Eusèbe comprenait qu'il ne comprenait pas. Les divagations du peintre parmi lesquelles se trouvaient de bonnes et belles vérités, n'étaient pas assez simples pour pénétrer dans son esprit. Il se trouvait humilié de ne pas saisir le sens de certaines phrases, de certains mots. Paul Buck, qui avait plutôt besoin d'un auditoire que d'un adepte, ne se donnait pas la peine d'expliquer à son provincial ami les singularités qui ornaient l'exposition de ses théories.

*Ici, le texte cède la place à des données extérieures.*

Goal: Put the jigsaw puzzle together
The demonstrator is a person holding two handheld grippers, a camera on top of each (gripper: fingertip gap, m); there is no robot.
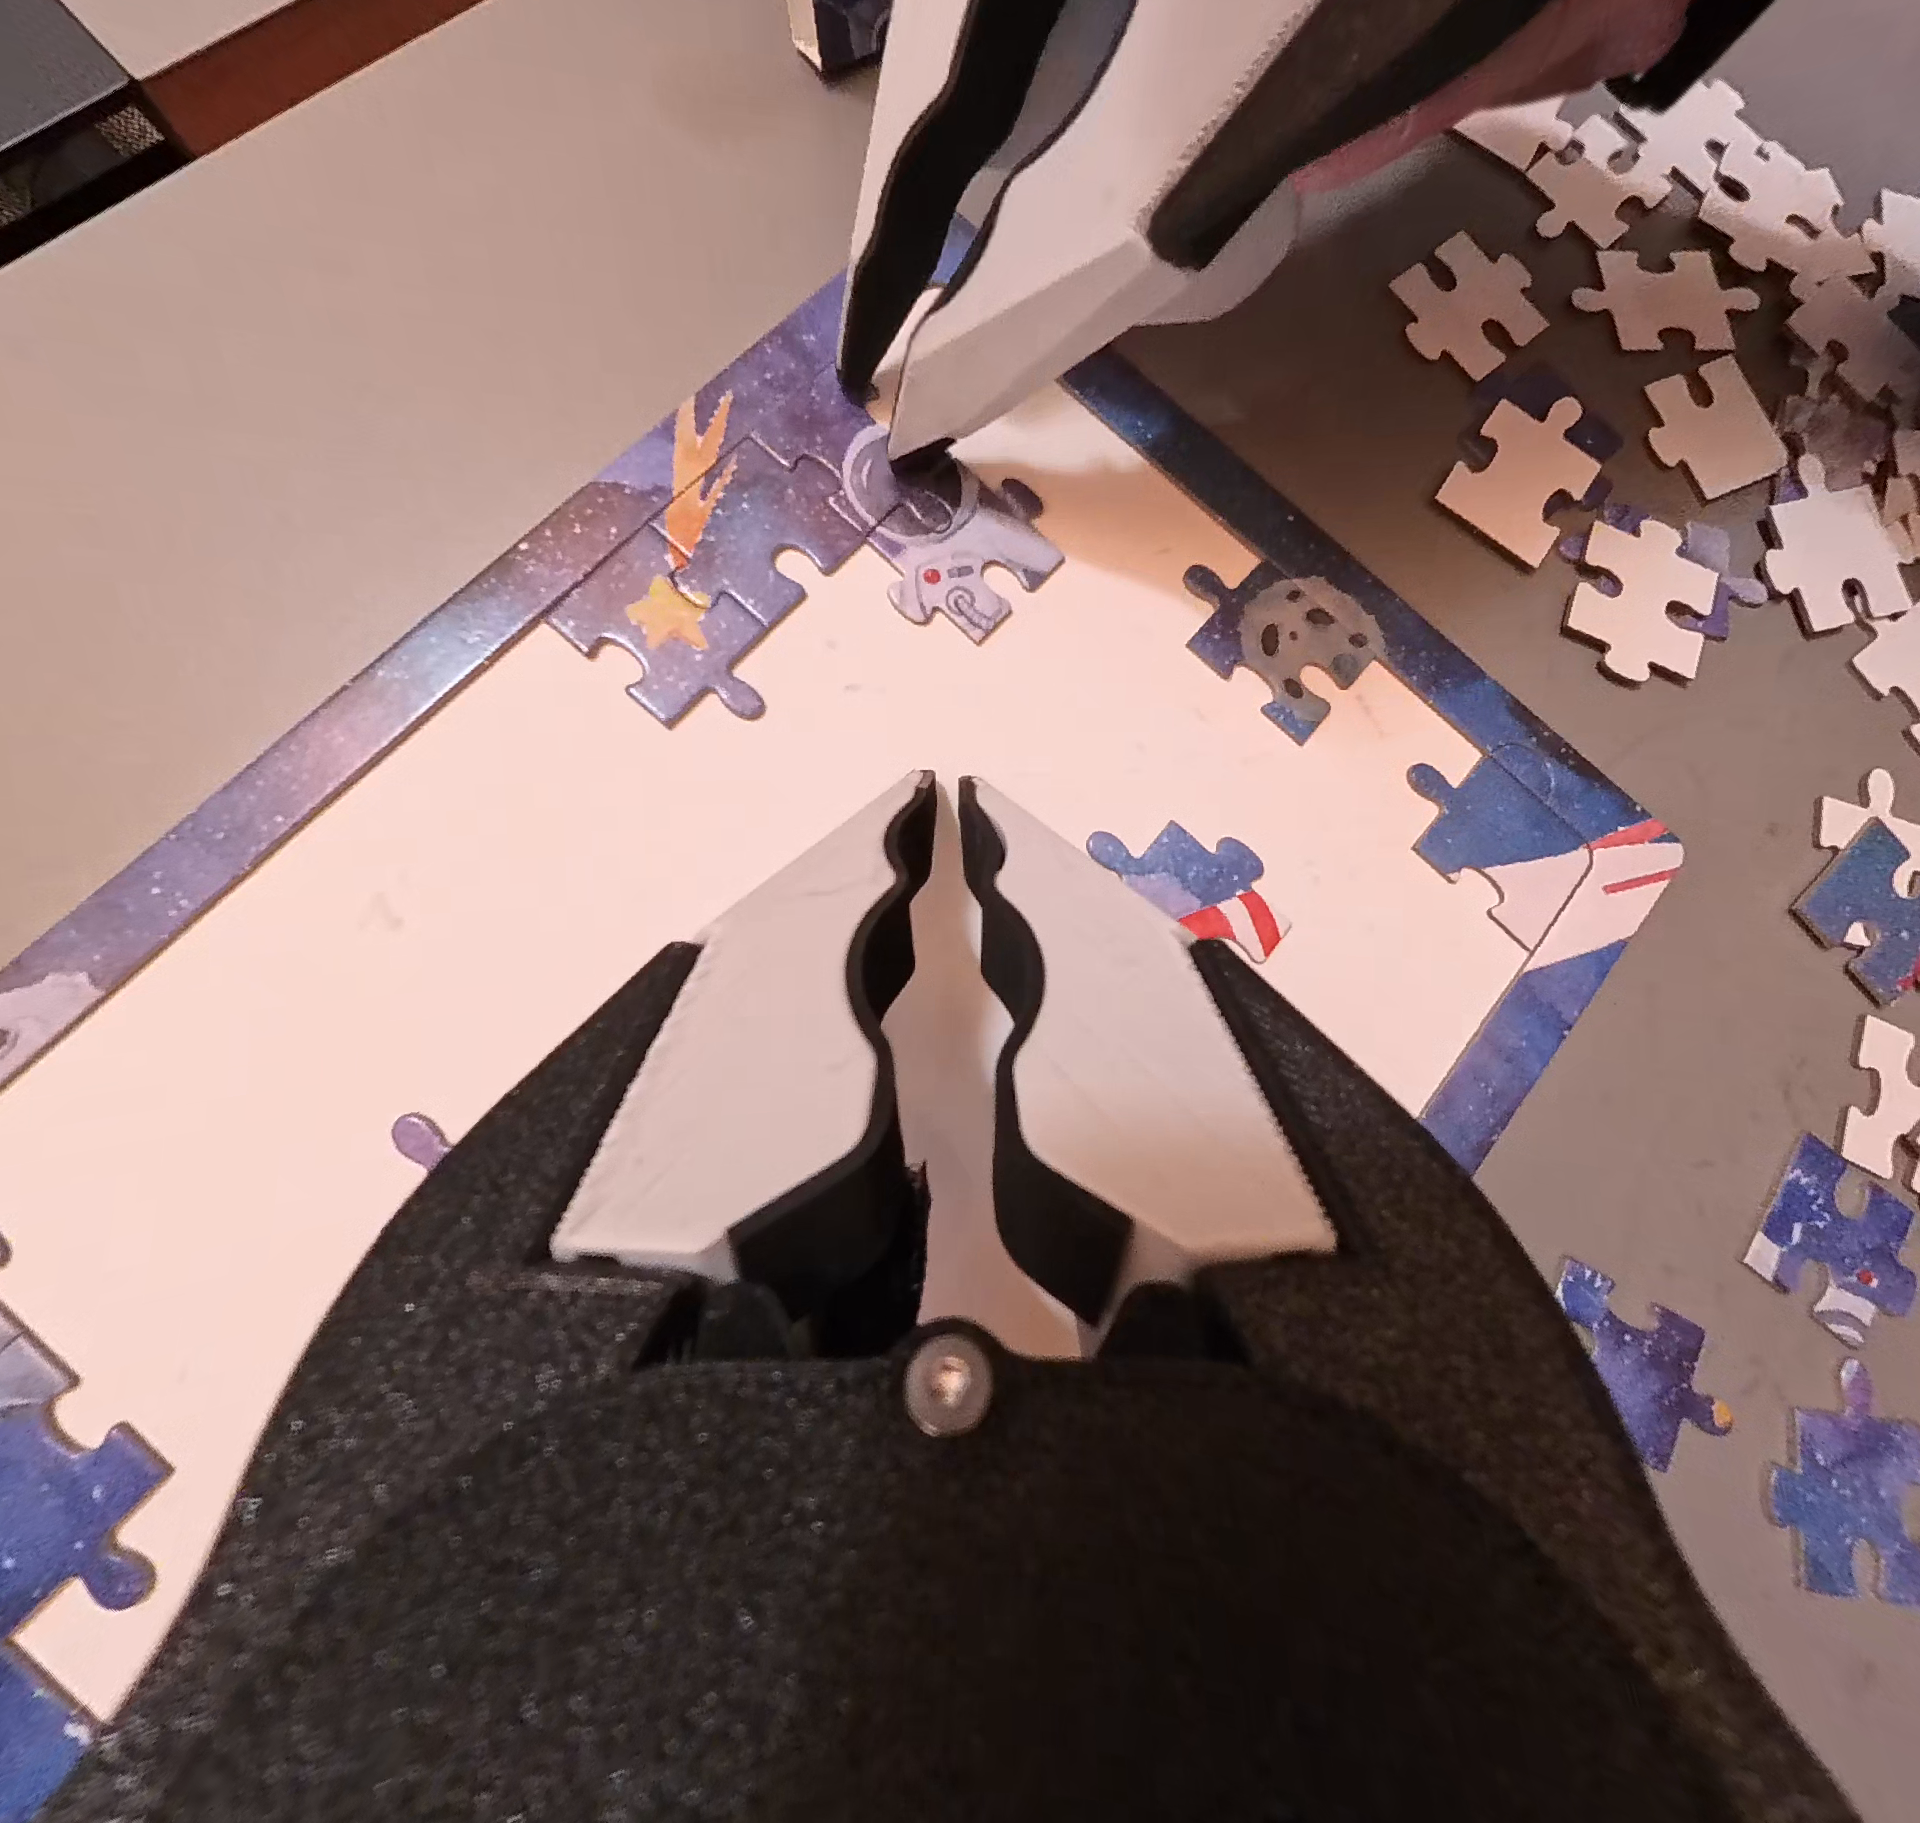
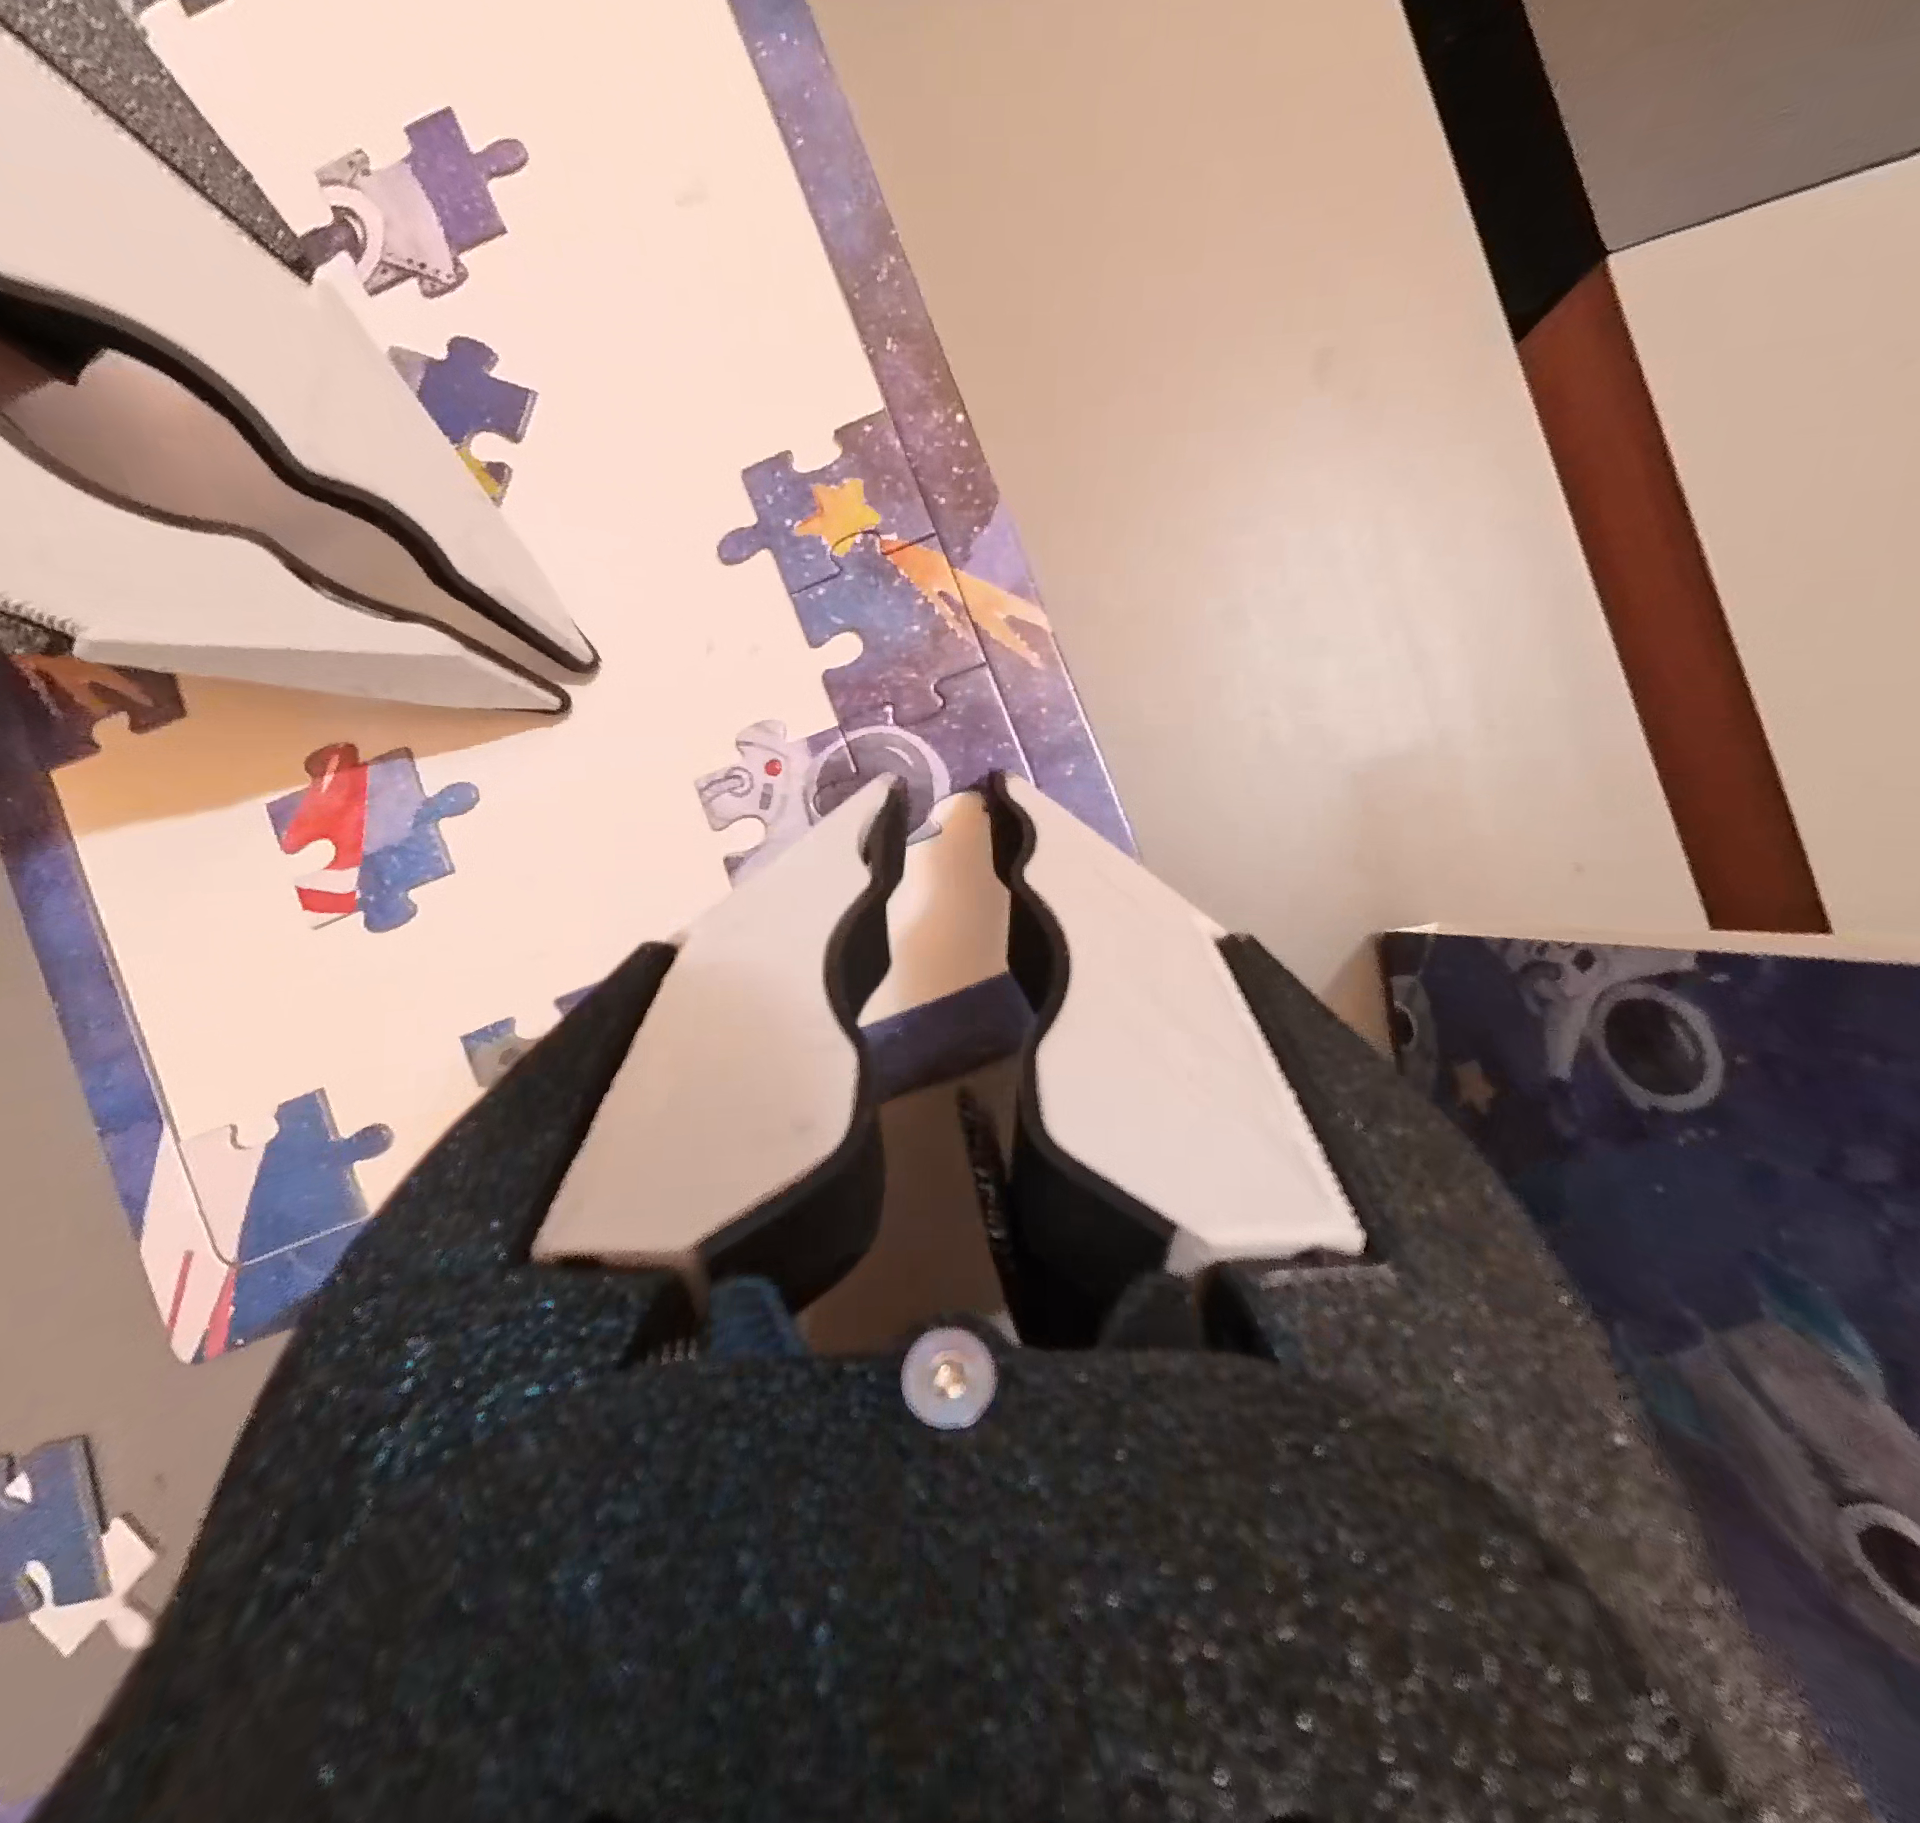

Ce langage inintelligible pour celui qui l'écoutait, peut-être plus encore peur celui qui le tenait, donnait peu d'attrait aux heures qu'Eusèbe venait dépenser dans l'atelier de Paul. Le peintre s'en aperçut et conduisit le provincial dans un estaminet peuplé d'artistes, de modèles, de femmes et de désœuvrés, pensant qu'il trouverait à se distraire parmi ses camarades.

Mais là on parlait un langage encore plus incompréhensible pour le jeune homme que ne l'était celui de Paul. C'étaient—comment dire cela pour ne pas rester longtemps dans ce mauvais lieu—c'étaient des dissertations touchant l'esthétique dans les arts, entremêlées d'argot et de réflexions philosophiques.

Eusèbe accompagna son ami deux ou trois fois. Il aurait indubitablement fini par entendre la langue hétéroclite des compagnons de Paul et se serait habitué à fréquenter l'artistique café, si le hasard ne lui eût trouvé une autre occupation qui le préserva de cet immense danger. Il quitta Scylla pour tomber dans Capoue.